• [WORK TO BE COMPLETED]:
The part to set down runs from the first line of the data below through the line with "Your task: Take", inclusive; write it exactly and leave out the pictures.

------ GIVEN MATERIAL ------

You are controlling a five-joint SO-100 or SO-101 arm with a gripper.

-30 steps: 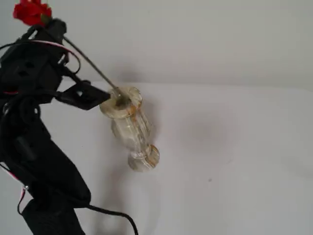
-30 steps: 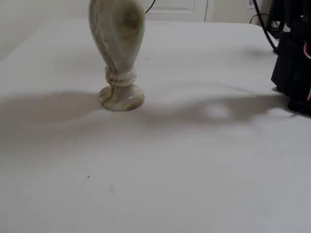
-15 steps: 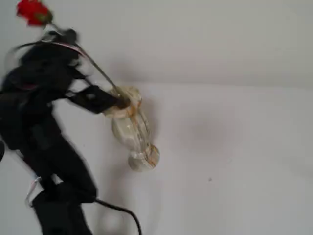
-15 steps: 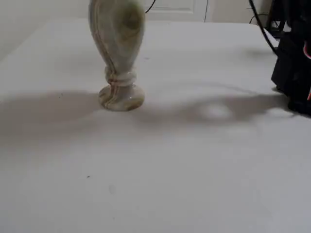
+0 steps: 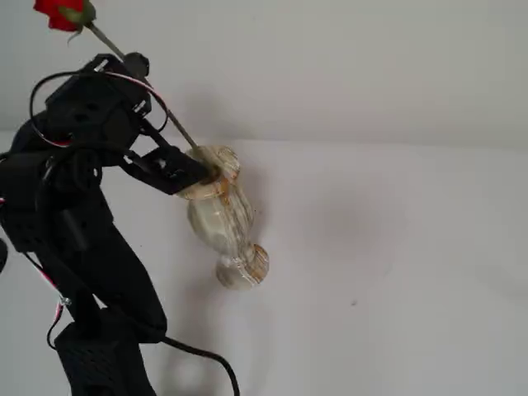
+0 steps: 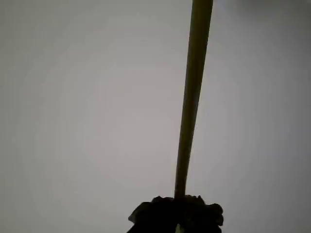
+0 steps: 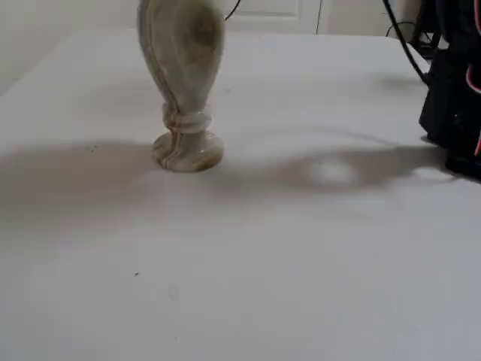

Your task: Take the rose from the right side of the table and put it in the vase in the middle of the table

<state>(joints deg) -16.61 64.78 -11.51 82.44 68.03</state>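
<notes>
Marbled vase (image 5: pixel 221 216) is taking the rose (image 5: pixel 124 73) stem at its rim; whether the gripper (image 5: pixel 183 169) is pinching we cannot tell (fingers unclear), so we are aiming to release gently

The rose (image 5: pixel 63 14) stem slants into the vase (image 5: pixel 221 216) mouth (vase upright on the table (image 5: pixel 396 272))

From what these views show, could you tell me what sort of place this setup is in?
Probably a room at home: a plain white table with a panelled white door or cabinet behind it, and only a marbled vase and a rose as props.
</notes>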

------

• [ANSWER SPACE]:
You are controlling a five-joint SO-100 or SO-101 arm with a gripper.

-30 steps: 
-30 steps: 
-15 steps: 
-15 steps: 
+0 steps: 
+0 steps: 
+0 steps: 

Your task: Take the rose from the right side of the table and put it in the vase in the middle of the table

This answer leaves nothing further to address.